Leveraging Data-Driven Methods to Estimate Stage-Discharge Rating Curves
and exploring Hydro climatological Drivers across the Contiguous United
States
Abstract
The increasing occurrences of global flood events, amidst climate
change, highlight the need for hydrological data availability over large
geographical domains for robust decision-making. Hydrological rating
curves translate fluvial stage to streamflow and play a pivotal role in
various applications, including flood inundation modeling and river
geomorphology. Power law is an appropriate proxy for the nonlinear
relationship between stage and discharge in natural systems. This study
aims to develop a hierarchical data-driven approach to compute the
power-law rating curve parameters (α, β) across the stream networks of
CONtiguous United States (CONUS). The development of rating curve models
is motivated by our interest in exploring a unifying solution linking
rating curve parameters with hydro-climatological and geomorphological
characteristics across CONUS. These can be applied to operational
hydrological forecastins, such as the NOAA Office of Water Prediction
NextGen framework, to enhance river routing and flood inundation mapping
efforts. We used HYDRoacoustics in support of the Surface Water
Oceanographic Topography (HYDRoSWOT), National Hydrography (NHDPlus
v2.1), and STREAM-CATCHMENT (STREAMCAT) datasets for model development.

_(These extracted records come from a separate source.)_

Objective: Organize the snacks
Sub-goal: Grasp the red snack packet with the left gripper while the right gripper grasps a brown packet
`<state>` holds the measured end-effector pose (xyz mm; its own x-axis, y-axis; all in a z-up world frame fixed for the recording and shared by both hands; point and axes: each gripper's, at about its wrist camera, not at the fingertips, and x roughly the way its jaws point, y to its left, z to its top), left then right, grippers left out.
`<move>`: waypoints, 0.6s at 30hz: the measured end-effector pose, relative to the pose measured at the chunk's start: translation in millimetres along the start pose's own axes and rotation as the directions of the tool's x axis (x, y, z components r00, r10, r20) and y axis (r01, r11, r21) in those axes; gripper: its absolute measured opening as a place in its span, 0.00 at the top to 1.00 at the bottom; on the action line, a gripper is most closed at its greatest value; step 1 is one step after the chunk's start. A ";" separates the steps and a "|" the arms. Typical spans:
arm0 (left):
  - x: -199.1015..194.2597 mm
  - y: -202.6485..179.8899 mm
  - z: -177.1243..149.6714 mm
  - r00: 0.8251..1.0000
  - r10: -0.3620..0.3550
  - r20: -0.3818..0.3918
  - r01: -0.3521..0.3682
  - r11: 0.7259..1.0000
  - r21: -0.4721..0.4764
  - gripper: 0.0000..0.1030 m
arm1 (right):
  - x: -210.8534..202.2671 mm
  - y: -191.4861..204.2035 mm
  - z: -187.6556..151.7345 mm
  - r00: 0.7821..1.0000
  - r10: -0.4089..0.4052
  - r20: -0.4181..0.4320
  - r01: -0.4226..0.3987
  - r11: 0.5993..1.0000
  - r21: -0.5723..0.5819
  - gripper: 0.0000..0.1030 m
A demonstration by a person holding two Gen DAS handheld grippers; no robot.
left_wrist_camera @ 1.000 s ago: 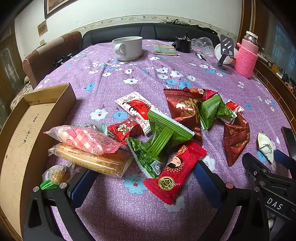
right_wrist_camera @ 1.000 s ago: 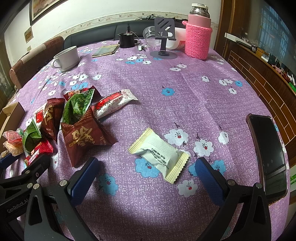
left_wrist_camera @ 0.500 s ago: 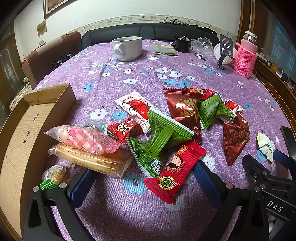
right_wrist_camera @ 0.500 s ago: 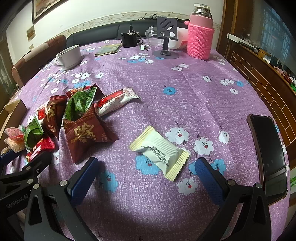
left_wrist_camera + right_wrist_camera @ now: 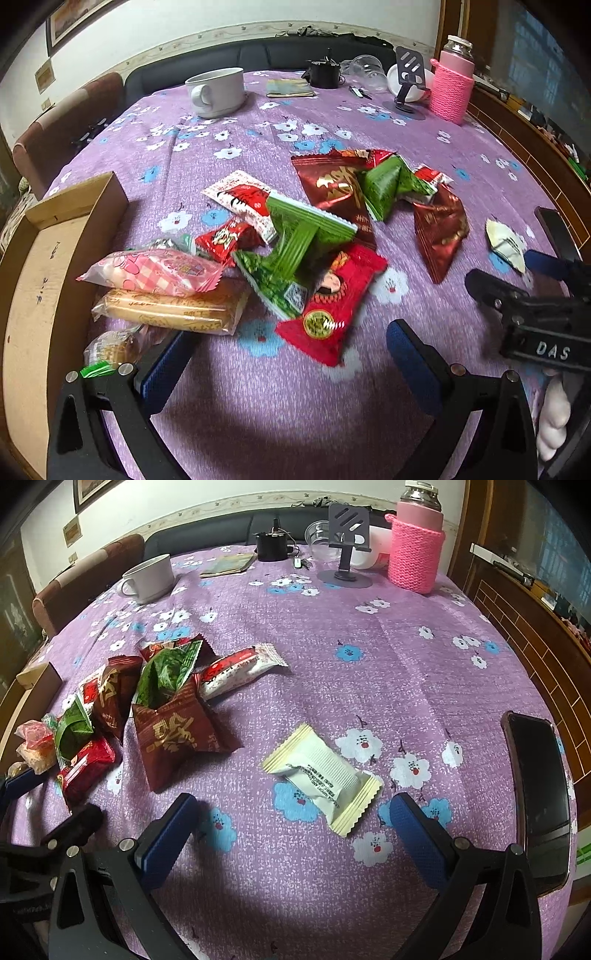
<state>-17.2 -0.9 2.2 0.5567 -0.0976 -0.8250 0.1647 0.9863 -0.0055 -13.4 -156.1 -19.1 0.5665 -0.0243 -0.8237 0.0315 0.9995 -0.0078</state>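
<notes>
Snacks [image 5: 295, 243] lay heaped mid-frame in the left view, beside the box [image 5: 44, 280] at left, which looked bare; the left gripper [image 5: 284, 363] gaped empty below them. In the right view, the right gripper [image 5: 291, 825] gaped wide around a white packet [image 5: 325, 775], centre frame. Sorting seemed unstarted.

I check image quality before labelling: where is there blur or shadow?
Left wrist view: the red packet is motion-blurred, and a dark shadow lies on the cloth between the jaws. Right wrist view: sharper, with a similar shadow at the bottom.
</notes>
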 end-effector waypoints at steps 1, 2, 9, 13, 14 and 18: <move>-1.1 -0.1 -1.6 1.000 -0.002 0.000 0.002 1.000 0.001 0.00 | -0.4 0.1 -0.4 1.000 0.000 0.001 0.000 1.000 0.001 0.00; -2.3 0.2 -3.1 1.000 -0.005 -0.002 0.005 1.000 0.003 0.00 | -0.4 0.1 -0.4 1.000 -0.001 0.002 0.001 1.000 0.001 0.00; -21.9 6.7 -23.9 0.999 -0.043 -0.012 0.043 0.999 0.004 0.01 | -1.0 -0.5 -0.1 1.000 -0.004 0.007 0.004 1.000 0.006 0.00; -63.3 22.0 -36.6 0.992 -0.081 0.094 0.083 0.996 -0.023 0.05 | -1.3 -0.8 0.3 1.000 -0.009 0.010 0.009 1.000 0.012 0.00; -80.3 27.4 -39.5 0.986 -0.065 0.150 0.069 0.997 -0.019 0.05 | -1.2 -0.9 0.6 1.000 -0.011 0.009 0.011 1.000 0.014 0.00; -129.7 60.7 -46.9 0.974 -0.121 0.194 0.129 0.991 -0.029 0.05 | -0.4 -0.3 2.5 1.000 -0.016 -0.009 0.017 1.000 0.011 0.00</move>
<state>-117.7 77.8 82.4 0.6798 -0.2402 -0.6930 0.2116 0.9689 -0.1282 -11.6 -156.5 -17.3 0.5588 -0.0406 -0.8283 0.0500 0.9986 -0.0152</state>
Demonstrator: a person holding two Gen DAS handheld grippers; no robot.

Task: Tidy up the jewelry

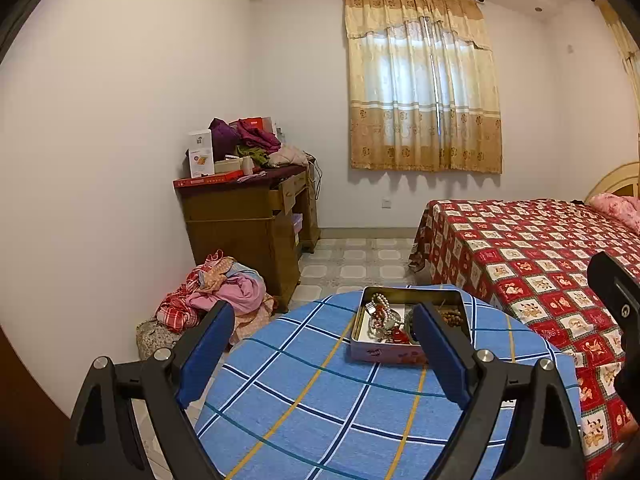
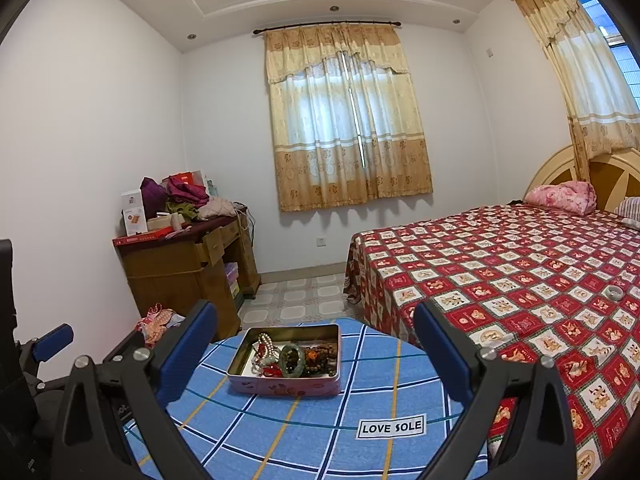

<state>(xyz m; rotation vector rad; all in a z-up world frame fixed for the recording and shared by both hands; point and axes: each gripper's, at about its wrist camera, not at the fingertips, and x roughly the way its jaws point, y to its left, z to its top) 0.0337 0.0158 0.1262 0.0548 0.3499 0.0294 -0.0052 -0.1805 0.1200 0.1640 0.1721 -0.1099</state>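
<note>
- Left claw: blue-padded fingers spread wide, empty, held above the near part of the bench.
- Right claw: spread wide, empty, raised over the bench.
- Round bench under blue plaid cloth carries an open rectangular metal tin.
- Tin holds jewelry: white pearl strand, green jade bangle, brown wooden beads, red piece.
- Bed with red patchwork cover stands right of the bench.
</note>
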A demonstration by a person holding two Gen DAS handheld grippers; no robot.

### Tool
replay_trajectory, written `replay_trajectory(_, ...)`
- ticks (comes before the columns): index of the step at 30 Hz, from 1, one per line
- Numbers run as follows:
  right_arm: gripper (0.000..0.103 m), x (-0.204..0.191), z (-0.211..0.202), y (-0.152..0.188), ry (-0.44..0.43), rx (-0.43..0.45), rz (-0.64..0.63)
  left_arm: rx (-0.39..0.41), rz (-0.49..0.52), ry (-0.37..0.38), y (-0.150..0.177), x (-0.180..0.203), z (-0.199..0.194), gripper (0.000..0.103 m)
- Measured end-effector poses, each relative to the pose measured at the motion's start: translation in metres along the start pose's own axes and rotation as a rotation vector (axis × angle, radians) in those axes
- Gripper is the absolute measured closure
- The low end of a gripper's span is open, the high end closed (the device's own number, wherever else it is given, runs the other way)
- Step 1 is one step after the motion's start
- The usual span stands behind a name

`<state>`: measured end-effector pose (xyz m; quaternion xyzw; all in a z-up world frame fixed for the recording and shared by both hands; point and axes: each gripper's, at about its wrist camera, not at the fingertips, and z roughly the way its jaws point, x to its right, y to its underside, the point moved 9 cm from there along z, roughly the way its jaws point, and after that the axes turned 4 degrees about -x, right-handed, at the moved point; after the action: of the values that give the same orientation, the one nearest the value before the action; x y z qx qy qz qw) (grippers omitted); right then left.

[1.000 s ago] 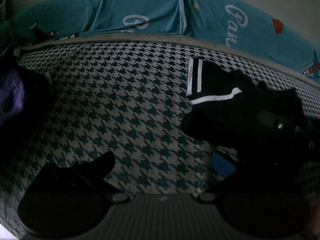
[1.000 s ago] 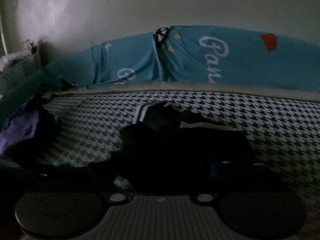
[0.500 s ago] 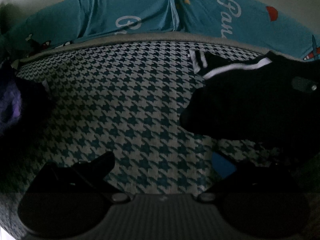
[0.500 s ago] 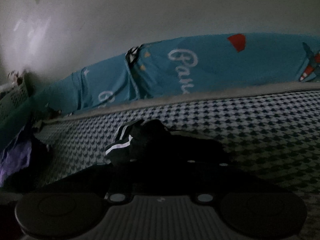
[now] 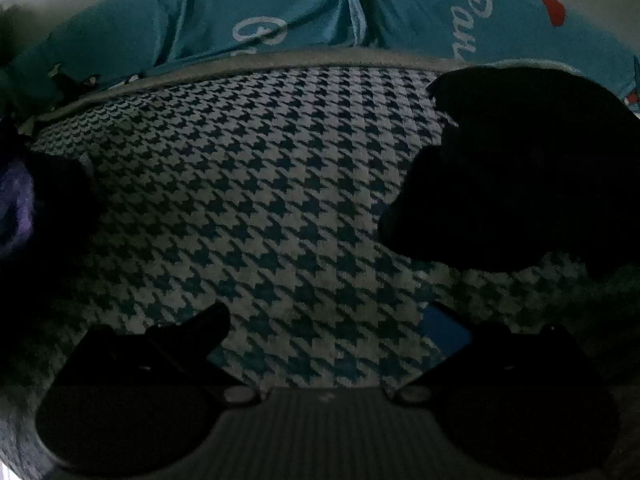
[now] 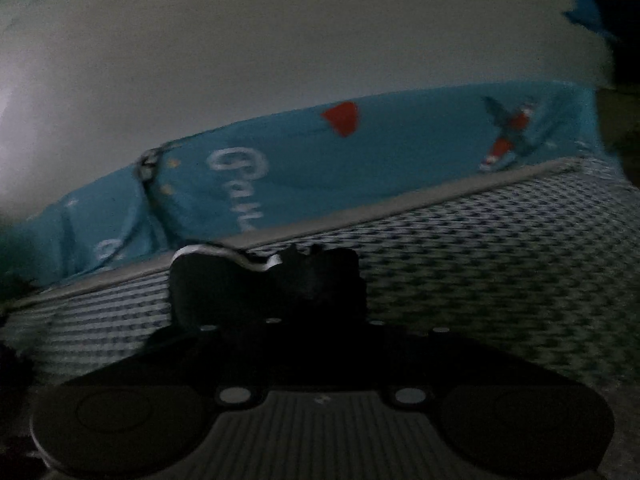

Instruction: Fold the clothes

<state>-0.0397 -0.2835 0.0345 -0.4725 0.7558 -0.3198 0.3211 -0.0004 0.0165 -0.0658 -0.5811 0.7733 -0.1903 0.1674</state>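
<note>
Garment (image 6: 264, 292), dark with a white stripe, hangs bunched from the right gripper (image 6: 296, 320) above the houndstooth bed (image 5: 260, 200); the jaws have just been closing and now clench on the cloth. Seen from the left wrist, the same garment shows as a black mass at the right, lifted off the bed. The left gripper (image 5: 332, 324) hovers low over the bare cover, its jaws released and nothing between them. Blue bedding (image 5: 280, 12) lies along the far edge against the wall (image 6: 280, 40); a purple heap (image 5: 16, 200) sits at the left margin.

Progress, as judged: early. The garment is picked up but not yet spread, and no fold shows; flattening and folding remain.

Change from a second ago: the garment then lay crumpled on the bed with its stripes plainly visible and the right jaws wide; it is now raised, and the right view has swung toward the wall. The left gripper has hardly shifted.
</note>
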Motion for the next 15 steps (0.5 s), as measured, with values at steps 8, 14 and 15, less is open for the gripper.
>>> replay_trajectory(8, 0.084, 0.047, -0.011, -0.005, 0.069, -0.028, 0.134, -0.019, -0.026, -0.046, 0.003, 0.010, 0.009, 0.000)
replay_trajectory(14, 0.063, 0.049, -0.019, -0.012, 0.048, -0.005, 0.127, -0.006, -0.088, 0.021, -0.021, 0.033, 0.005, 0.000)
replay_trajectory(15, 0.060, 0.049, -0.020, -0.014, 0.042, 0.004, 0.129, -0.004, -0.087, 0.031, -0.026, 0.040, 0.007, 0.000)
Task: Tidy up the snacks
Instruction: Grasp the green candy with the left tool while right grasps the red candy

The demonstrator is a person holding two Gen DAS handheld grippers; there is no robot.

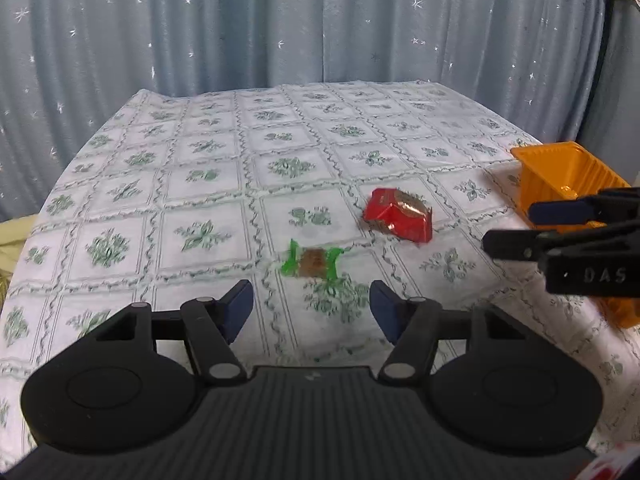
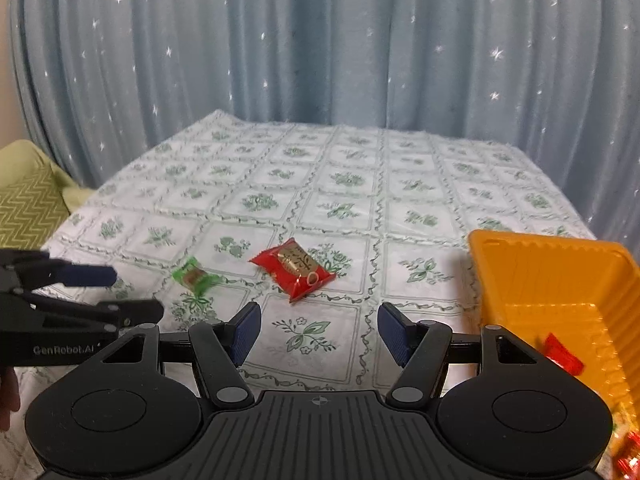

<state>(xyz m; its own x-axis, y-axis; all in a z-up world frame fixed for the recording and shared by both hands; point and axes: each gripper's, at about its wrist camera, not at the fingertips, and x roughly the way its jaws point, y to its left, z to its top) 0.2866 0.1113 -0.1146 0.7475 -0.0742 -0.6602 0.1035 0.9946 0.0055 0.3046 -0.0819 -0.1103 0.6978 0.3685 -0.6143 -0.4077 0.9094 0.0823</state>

Four empirical models—Multivariate regression, eXtreme Gradient
boosting (XGBoost), Random Forest, Support Vector regression are
compared. The first tier of models offers high accuracy but is limited
to gauges, while the second-tier models offer a good compromise between
accuracy and applicability across CONUS. We found XGBoost yielded R² of
0.67 and 0.55 for α, and 0.74 and 0.70 for β in the first and
second-tier models. The spatial distribution of predicted α and β
indicates sensitivity to elevation, aridity, and rainfall patterns.